Exercise:
Starting at the first line of the material below, retype each line exactly until you reach the line with "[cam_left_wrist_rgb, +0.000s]", which is also included; pictures stay out.

Information provided:
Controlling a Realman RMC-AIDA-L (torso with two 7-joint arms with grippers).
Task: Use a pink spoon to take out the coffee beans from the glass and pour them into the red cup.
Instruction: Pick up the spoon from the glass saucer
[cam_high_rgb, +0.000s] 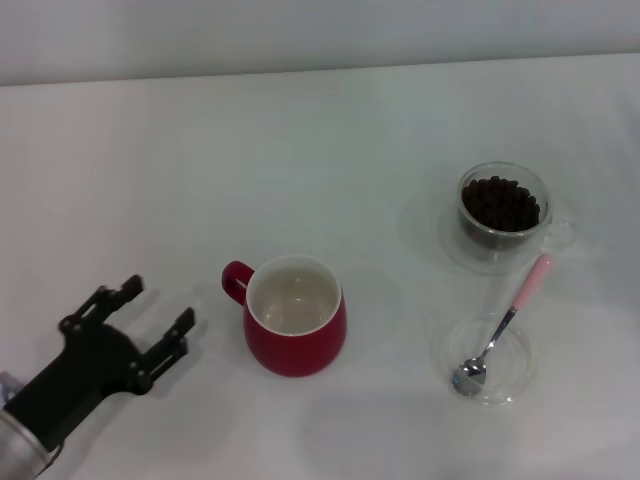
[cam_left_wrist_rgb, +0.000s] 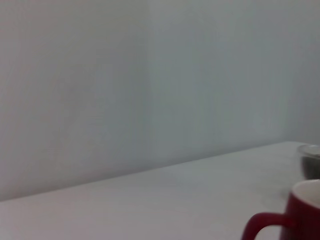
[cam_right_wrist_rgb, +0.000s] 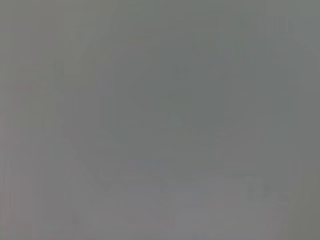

Expected output:
Controlling a Realman RMC-AIDA-L (torso with two 7-joint arms with grippers).
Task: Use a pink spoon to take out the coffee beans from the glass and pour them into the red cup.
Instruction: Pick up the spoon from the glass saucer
[cam_high_rgb, +0.000s] 
[cam_left_wrist_rgb, +0.000s] 

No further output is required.